→ Task description:
Where a line below holds the string "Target", that line goes into the answer.

━━ Data to examine ━━

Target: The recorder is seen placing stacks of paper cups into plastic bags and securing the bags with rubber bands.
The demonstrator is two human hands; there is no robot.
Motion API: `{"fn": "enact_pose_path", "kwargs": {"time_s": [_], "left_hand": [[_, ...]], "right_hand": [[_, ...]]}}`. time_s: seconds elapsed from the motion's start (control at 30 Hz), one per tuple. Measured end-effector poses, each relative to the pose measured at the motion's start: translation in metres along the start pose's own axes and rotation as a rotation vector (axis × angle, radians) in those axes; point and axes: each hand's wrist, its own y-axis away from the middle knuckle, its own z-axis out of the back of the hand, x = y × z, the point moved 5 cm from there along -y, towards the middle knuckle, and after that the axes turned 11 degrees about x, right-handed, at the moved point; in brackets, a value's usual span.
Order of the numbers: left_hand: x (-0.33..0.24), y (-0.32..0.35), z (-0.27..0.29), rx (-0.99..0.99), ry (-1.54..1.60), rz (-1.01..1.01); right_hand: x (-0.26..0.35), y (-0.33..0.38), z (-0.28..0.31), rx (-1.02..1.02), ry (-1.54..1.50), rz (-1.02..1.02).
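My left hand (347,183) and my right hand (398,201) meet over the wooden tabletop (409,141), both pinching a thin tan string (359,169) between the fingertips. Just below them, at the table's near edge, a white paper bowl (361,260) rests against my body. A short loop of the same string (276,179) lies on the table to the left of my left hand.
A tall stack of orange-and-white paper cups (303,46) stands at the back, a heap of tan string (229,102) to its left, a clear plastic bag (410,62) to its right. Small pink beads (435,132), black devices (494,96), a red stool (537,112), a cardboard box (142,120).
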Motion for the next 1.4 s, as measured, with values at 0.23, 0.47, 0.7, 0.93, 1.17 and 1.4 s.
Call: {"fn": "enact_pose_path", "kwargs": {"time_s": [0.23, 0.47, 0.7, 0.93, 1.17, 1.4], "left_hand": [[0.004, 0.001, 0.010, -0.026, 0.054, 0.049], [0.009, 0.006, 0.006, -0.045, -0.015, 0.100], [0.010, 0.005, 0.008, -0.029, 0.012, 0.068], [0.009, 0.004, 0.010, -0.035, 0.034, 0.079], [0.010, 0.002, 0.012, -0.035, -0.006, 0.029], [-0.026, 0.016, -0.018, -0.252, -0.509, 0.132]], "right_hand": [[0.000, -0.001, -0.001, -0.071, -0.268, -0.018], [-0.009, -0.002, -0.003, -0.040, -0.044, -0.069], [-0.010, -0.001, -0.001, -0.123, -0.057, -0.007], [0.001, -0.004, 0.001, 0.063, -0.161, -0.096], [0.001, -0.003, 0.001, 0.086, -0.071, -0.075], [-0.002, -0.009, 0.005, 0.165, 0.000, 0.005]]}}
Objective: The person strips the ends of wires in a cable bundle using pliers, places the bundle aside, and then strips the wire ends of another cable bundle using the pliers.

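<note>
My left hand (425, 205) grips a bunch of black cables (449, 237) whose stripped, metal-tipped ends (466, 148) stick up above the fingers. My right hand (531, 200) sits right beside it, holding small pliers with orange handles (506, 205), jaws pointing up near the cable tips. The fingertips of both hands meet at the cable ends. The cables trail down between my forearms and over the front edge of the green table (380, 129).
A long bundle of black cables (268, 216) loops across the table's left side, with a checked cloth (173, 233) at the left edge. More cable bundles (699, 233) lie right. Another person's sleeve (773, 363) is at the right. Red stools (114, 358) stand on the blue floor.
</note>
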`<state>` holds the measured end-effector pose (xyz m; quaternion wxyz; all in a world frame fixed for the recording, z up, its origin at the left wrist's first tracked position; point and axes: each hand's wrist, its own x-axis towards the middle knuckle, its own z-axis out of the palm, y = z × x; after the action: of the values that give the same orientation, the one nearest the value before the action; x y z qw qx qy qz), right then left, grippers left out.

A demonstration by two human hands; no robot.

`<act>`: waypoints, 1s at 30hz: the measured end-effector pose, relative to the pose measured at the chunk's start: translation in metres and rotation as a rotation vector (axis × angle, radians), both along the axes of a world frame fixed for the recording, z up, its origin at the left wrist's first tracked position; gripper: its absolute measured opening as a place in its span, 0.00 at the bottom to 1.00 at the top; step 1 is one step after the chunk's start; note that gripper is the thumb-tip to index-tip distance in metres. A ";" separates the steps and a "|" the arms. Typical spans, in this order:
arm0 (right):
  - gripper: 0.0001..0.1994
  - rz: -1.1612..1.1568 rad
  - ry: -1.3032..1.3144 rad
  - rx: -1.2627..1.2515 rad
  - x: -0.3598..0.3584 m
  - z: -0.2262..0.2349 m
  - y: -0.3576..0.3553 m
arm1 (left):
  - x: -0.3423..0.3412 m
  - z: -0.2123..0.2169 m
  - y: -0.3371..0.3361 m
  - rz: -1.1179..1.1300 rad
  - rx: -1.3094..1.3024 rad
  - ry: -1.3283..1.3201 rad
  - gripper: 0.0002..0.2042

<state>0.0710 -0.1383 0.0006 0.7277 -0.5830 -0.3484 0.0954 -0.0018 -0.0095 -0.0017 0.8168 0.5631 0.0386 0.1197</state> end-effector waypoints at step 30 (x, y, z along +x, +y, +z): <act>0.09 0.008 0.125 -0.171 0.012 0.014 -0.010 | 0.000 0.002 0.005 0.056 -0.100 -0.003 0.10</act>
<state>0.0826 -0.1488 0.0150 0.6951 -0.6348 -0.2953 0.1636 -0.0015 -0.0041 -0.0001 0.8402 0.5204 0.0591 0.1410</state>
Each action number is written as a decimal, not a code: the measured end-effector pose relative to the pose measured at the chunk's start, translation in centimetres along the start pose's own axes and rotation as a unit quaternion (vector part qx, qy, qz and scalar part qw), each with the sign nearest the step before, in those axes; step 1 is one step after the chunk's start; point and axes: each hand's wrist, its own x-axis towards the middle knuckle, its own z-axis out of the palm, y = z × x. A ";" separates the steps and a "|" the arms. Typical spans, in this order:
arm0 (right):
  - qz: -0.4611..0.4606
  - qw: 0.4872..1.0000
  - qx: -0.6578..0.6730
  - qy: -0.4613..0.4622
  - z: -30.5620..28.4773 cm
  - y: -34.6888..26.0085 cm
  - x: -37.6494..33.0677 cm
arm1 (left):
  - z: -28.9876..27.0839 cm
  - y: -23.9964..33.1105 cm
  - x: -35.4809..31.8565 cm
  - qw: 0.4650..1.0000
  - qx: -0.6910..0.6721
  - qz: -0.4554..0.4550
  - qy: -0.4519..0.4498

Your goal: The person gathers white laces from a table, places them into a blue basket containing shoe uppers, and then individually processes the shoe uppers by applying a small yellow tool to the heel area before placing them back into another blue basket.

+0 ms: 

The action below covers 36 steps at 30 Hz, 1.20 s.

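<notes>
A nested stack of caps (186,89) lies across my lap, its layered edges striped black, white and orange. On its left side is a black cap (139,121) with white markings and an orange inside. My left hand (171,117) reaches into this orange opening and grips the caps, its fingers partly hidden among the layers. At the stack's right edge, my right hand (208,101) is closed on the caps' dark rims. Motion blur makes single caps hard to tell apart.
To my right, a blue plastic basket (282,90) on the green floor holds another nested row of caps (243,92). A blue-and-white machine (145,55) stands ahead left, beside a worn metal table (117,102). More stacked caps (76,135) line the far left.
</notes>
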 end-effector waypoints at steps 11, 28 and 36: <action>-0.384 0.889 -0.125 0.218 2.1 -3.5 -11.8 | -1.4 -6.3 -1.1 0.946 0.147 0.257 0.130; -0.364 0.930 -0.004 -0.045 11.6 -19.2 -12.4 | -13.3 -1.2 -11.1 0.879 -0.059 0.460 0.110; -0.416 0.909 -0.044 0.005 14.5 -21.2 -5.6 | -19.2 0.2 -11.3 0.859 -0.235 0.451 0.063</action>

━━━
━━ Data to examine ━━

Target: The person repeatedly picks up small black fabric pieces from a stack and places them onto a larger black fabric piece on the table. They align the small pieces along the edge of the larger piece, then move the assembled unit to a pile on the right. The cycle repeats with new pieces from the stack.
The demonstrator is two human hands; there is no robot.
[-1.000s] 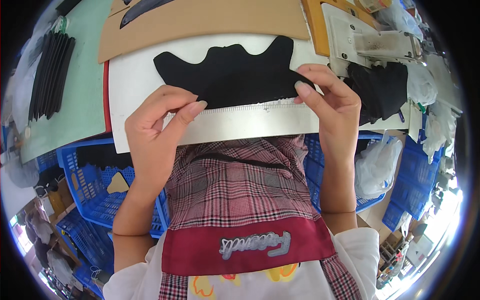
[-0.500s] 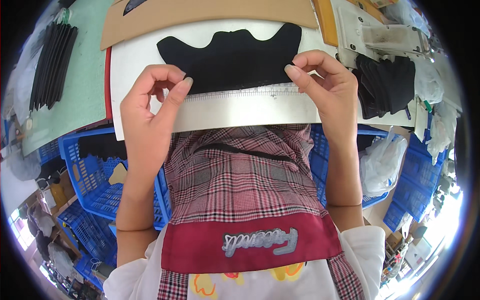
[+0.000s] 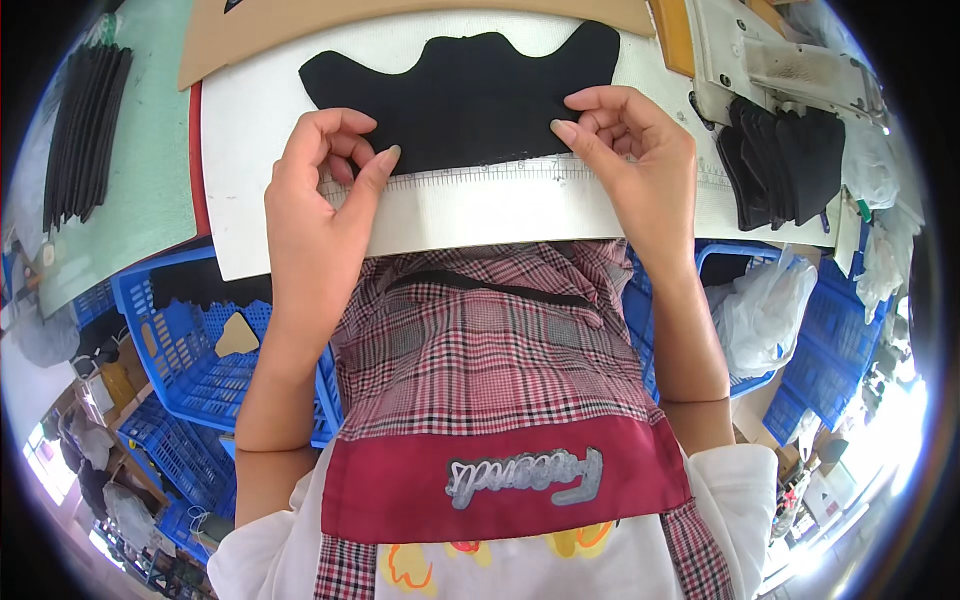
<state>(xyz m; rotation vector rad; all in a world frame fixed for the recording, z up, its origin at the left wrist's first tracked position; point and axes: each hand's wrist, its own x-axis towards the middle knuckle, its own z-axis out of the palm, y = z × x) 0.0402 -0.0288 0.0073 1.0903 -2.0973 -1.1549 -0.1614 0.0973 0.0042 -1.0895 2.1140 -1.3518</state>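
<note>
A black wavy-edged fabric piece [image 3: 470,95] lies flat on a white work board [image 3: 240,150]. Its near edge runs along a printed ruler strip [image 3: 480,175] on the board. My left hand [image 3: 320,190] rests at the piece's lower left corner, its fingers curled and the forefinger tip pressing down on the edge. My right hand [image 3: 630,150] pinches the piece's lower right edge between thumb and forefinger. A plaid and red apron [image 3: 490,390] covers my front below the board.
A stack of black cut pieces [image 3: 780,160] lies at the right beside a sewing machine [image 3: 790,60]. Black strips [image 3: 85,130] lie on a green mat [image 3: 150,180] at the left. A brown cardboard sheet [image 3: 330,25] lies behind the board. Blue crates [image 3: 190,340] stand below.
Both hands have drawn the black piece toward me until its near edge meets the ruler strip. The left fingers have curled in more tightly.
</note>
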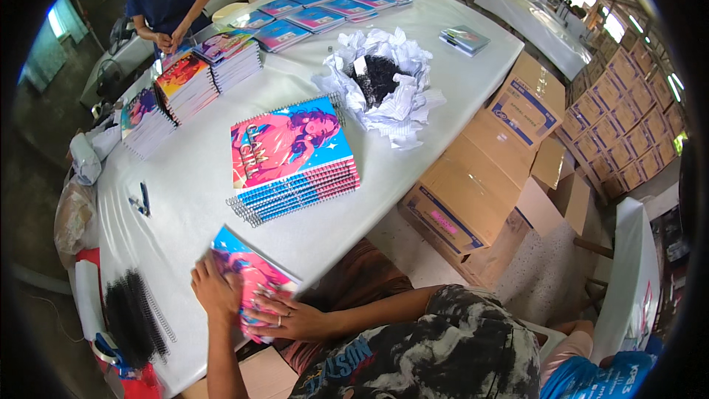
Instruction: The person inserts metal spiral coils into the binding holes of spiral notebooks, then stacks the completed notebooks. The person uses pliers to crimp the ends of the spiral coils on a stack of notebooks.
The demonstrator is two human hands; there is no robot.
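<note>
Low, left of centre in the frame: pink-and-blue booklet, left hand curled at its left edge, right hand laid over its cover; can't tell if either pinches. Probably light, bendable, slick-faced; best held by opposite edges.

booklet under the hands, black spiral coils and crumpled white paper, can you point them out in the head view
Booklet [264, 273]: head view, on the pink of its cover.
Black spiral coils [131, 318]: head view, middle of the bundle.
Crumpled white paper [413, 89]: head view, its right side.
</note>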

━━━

→ Solution to this exercise:
Target: The recorder is seen placing stacks of paper cups into plastic bags and securing the bags with rubber bands.
Target: The person repeatedly picks up small black fabric pieces from a stack and places them onto a larger black fabric piece on the table. They align the small pieces along the edge of the larger piece, then move the assembled unit to a pile on the right. The cycle repeats with new pieces from the stack.

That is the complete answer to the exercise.